Rose! You inspire me, and I seriously mean that. The way you write and manage to put things into words amazes me. And thanks for telling me all about your ideal guy. It helped me a lot :)

And about this post, hm, that's terrible about what happened with you and Chris. But im glad you finally realized you can do better. Sometimes sweet talkers get the best of you, dont they? Oh how i hate that...
and I can KIND OF relate to this.

Smara said...

And by the way, thank you for reminding me that im not alone. Ive crushed on this kid im super close friends with (you know, Cameron) since November 07. And each day, the closer i get with him and the more we talk, the more hope I gather that we're actually destined to be together, and the more I get hurt. But anyways, just so you know youre not alone either.

BiLLiON $$$ said...

you know i used to wonder the same thing about a boy named devin and also this boy named larry!!1
yet being so young i didn't know what to do so i left it alone
now i mite never no

Anonymous said...

Ah yes I remember this story very well...
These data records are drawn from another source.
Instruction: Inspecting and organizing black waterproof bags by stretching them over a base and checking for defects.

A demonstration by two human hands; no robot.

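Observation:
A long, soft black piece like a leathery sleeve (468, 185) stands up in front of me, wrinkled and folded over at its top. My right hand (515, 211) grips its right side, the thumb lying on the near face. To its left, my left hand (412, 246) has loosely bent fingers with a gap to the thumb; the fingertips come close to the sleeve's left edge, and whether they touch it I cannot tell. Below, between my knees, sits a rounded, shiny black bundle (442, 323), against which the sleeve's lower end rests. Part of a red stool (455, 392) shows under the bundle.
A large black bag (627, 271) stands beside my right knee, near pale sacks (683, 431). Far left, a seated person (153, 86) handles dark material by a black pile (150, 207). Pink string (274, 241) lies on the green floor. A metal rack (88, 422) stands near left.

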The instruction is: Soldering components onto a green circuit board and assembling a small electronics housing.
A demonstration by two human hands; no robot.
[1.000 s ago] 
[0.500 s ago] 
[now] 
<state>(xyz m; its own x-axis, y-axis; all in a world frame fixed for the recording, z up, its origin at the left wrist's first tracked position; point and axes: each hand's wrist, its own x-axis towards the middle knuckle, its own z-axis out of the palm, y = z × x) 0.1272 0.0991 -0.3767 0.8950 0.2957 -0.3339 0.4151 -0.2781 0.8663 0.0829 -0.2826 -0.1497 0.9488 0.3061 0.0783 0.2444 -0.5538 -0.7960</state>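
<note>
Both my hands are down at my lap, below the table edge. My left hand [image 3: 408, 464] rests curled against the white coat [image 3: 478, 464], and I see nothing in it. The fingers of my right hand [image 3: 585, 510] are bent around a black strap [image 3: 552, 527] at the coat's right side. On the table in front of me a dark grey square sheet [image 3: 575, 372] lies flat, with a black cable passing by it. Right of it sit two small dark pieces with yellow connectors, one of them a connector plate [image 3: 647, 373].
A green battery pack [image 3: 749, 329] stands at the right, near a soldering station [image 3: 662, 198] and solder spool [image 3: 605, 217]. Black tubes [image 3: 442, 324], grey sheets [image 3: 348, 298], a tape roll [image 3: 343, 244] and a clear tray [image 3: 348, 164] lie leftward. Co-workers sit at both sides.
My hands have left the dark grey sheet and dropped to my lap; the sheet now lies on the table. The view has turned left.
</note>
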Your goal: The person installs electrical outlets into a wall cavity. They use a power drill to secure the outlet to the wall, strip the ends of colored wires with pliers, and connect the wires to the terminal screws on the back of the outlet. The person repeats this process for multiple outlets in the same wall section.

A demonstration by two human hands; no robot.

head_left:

That's sad. Really. I'm so sorry. He still sounds like a great guy, but I can't believe he did that to you, Rose. I thought you two would be together for a long time. That's just crazy. Your intentions are good- hope for friendship. You're a forgiving person. If he asks for a second chance, would you give it? Awww he sounds so sweet! My fave: ""I wanna see you too, and pick you up and be like superman for a minute."

Ah! :) Classic.

LiNDZ! said...

I can see why you're hung up on that chris angel. He was so good with words! It seems like he always knew the right thing to say.

Just remember(my mom always tells me this :P)God has his plan for you; everything happens for a reason.